» WHAT THE EXERCISE ASKS
Check every line below, and copy those that include "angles".

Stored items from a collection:
----

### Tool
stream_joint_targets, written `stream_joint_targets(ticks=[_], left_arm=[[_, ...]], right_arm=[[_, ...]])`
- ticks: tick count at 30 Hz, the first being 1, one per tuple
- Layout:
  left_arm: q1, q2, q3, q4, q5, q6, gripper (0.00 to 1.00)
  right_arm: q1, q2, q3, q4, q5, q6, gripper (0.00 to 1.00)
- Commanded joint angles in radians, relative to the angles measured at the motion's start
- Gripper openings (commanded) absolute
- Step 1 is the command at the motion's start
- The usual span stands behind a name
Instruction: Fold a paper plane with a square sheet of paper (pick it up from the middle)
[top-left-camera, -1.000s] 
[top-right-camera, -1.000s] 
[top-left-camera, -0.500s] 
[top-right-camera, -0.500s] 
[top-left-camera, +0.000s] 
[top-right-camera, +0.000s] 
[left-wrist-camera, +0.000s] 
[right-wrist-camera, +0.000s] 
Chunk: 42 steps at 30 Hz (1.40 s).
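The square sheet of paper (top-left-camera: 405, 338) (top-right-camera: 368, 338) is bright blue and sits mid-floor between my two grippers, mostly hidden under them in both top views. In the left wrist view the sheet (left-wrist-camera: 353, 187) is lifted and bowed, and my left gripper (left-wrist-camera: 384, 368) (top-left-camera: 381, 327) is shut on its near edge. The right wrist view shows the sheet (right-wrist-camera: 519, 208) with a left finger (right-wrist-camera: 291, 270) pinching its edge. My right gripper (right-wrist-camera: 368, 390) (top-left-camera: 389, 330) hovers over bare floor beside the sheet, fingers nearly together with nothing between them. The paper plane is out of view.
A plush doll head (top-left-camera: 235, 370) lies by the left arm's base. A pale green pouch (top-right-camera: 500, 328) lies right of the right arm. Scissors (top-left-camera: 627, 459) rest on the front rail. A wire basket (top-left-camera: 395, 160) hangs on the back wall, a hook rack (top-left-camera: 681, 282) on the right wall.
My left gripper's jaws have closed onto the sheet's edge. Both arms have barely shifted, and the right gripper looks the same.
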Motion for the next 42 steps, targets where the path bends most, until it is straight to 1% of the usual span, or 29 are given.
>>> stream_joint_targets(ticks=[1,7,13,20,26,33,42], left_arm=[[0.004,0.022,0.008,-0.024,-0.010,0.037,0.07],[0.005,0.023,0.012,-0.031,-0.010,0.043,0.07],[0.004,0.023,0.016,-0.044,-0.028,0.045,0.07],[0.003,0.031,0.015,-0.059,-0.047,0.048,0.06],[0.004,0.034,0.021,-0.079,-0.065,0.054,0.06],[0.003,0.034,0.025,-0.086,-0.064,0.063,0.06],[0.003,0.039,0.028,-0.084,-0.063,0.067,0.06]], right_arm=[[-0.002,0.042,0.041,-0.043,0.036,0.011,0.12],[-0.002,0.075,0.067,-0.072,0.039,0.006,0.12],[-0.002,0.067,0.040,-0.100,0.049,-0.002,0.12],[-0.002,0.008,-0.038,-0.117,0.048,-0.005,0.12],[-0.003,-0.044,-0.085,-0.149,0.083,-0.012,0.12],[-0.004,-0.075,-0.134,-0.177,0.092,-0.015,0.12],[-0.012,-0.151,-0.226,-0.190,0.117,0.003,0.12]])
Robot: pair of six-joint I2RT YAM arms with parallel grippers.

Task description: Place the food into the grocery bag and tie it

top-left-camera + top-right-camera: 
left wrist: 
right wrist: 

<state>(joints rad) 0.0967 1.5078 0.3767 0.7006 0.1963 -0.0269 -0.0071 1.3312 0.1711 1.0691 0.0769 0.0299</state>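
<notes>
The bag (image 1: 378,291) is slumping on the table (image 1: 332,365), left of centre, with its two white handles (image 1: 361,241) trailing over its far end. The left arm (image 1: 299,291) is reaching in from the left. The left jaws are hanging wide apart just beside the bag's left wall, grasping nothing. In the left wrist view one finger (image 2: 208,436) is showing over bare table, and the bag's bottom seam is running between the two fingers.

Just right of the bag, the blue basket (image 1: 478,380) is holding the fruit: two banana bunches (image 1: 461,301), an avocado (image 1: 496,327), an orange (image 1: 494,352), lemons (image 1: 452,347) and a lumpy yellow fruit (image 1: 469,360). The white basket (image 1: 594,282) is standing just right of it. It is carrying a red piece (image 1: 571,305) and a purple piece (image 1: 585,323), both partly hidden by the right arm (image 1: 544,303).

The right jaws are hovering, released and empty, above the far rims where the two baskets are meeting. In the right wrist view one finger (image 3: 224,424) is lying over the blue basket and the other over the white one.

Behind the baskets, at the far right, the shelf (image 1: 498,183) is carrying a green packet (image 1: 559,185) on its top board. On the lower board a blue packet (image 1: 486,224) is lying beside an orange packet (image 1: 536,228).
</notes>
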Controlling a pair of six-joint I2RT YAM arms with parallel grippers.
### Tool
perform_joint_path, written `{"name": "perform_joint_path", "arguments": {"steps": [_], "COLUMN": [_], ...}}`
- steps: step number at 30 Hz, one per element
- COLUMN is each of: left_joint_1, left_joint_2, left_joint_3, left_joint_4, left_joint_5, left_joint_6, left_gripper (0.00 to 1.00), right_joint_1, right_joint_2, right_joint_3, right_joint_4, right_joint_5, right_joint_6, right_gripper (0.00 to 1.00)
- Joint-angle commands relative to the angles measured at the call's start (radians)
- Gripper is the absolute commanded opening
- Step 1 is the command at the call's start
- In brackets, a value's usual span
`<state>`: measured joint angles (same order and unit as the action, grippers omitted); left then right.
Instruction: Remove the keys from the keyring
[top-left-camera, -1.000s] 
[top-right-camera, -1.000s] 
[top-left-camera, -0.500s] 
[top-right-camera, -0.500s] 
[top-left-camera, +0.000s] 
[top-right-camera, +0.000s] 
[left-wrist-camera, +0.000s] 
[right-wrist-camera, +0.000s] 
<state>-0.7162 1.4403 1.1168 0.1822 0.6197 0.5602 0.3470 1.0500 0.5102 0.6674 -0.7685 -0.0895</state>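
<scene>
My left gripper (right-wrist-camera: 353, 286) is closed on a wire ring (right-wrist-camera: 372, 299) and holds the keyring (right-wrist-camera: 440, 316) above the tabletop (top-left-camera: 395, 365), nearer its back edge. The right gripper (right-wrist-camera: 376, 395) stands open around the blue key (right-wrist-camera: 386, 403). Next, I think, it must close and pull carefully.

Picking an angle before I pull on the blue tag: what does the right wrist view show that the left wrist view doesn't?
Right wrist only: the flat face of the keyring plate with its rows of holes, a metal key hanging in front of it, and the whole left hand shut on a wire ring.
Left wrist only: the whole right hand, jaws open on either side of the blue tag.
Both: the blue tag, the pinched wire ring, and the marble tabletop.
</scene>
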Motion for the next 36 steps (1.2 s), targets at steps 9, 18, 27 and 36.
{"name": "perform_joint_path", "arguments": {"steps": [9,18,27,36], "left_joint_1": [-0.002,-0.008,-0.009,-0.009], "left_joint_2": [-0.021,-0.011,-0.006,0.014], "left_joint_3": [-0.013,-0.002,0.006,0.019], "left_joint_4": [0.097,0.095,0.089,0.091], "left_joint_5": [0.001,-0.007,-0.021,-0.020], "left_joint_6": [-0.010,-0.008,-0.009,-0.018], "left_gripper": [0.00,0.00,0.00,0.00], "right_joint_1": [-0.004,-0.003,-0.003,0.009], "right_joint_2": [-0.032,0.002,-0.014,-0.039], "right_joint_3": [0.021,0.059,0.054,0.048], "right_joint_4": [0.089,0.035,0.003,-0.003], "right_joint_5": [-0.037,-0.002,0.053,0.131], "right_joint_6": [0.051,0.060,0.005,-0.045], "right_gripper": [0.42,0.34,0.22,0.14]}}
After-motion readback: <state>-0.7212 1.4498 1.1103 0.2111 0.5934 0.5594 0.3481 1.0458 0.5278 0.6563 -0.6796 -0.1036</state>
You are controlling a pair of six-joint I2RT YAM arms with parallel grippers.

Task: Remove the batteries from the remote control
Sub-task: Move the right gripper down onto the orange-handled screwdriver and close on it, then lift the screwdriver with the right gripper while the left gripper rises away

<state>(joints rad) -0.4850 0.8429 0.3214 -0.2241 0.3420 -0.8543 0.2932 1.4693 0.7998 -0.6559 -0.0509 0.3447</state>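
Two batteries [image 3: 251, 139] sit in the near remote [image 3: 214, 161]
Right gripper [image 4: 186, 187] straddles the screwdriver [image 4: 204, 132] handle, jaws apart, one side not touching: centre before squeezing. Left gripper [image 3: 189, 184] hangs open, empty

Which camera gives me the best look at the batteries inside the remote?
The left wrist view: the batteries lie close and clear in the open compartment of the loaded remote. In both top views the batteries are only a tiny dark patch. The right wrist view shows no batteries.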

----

» RESULT OF THE TASK
- Commanded joint angles in radians, relative to the angles measured at the motion's start
- Joint-angle commands relative to the angles measured at the call's start (radians)
`<state>`: measured joint angles (same order and unit as the action, grippers omitted); left then right.

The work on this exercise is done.